If you are an injury client of any injury lawyer, you need to be aware that  you cannot expect any information you share on the internet in any format to remain private.

We do not tell you this to scare you, but so that you know what to expect in your injury case.

Information posted on the internet can be used in an injury case for many reasons, including background checks, investigations, and as evidence in court. It can be used by insurance companies and defense attorneys to try to hurt your case by showing that your testimony contradicts something you said on Facebook, to try to show that your injuries did not happen, or just to make you look bad.

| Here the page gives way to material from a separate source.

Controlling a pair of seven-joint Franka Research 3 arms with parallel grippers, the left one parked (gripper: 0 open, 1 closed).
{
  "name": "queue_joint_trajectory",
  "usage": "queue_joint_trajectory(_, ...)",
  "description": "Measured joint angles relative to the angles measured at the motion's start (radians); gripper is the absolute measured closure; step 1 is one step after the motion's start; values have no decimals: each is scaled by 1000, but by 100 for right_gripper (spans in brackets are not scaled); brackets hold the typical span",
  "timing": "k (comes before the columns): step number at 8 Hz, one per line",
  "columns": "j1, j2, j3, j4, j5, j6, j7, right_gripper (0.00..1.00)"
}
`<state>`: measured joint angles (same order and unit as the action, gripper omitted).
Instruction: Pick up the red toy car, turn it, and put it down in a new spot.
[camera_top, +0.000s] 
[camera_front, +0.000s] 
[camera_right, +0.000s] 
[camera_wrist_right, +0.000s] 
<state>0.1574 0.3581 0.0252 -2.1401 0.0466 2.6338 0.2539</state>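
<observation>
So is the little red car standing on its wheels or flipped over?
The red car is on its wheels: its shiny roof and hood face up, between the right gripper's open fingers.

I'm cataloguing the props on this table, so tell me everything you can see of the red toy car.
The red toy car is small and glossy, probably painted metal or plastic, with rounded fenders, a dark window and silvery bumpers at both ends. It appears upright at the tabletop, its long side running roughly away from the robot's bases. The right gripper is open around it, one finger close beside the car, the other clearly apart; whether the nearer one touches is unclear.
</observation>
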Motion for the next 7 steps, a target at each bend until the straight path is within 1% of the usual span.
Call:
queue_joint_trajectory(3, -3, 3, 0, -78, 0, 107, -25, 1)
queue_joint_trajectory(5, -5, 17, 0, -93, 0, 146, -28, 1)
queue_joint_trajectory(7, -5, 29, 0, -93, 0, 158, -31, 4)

If your lawyer files a lawsuit for you, the other side is likely entitled to get all information you posted on Facebook, MySpace, Twitter, Google Plus, YouTube, LinkedIn, dating websites, blogs, listservs, and other websites. They may also get information communicated by emails, voicemails, and text messages, and information on a work computer if you use it for personal reasons. Even if your profiles are set as “private,” you may be required to give access to them. And, don’t forget, even deleted information is recoverable. With the click of a button now, you can download an archive of everything you have ever done on Facebook.

This does not mean that you have to stop using the internet. But it does mean that you should exercise discretion with what you communicate through emails, text messages, social networking sites, and other electronic means. You should know what sites you use and what is on those sites, and it is important that you communicate that knowledge to us when we ask for it.

10 Rules For Social Media to Protect your Injury Claim:

  1. Do not post or communicate anything that your lawyer tells you or you tell them, including documents you exchange with the lawyer. This rule applies to all forms of communication. Telling others what you have discussed can destroy the confidentiality of the attorney-client relationship.
  2. Do not post or otherwise communicate anything on the internet that could be harmful to your case or that you would be embarrassed or surprised for a room full of strangers in court to see, even if you think you are posting anonymously.
  3. Do not become friends with anyone on Facebook or other sites who you do not know.
  4. Use discretion when posting photographs or videos of yourself and allowing others to “tag” you. Ask yourself, would I want a room full of strangers to see this? If they do see it, can I explain it?
  5. Do not send emails, messages, or texts about your case to anyone other than your lawyer’s office.
  6. Do not post information or photographs that may expose you to criminal liability.
  7. Do set your profiles to “private.” This may help to protect some of your information.
  8. Do not delete your accounts or any information now on them. This information is still retrievable even if you delete it. Deleting information may also be viewed as destroying evidence and is illegal.
  9. Do remember courts generally view relevance very broadly and may find that a lot of your social networking information is potentially relevant to your claims and injuries.
  10. Do not post any sexual content online or send sexual messages to anyone, whatsoever.

For some people limiting and internet access is annoying and may seem like an invasion of privacy, but unfortunately, litigation can be an invasive process.  Following these basic rules, which we have borrowed and modified from our fellow lawyer Andy Chasan, can protect you from an unfair invasion of privacy during litigation.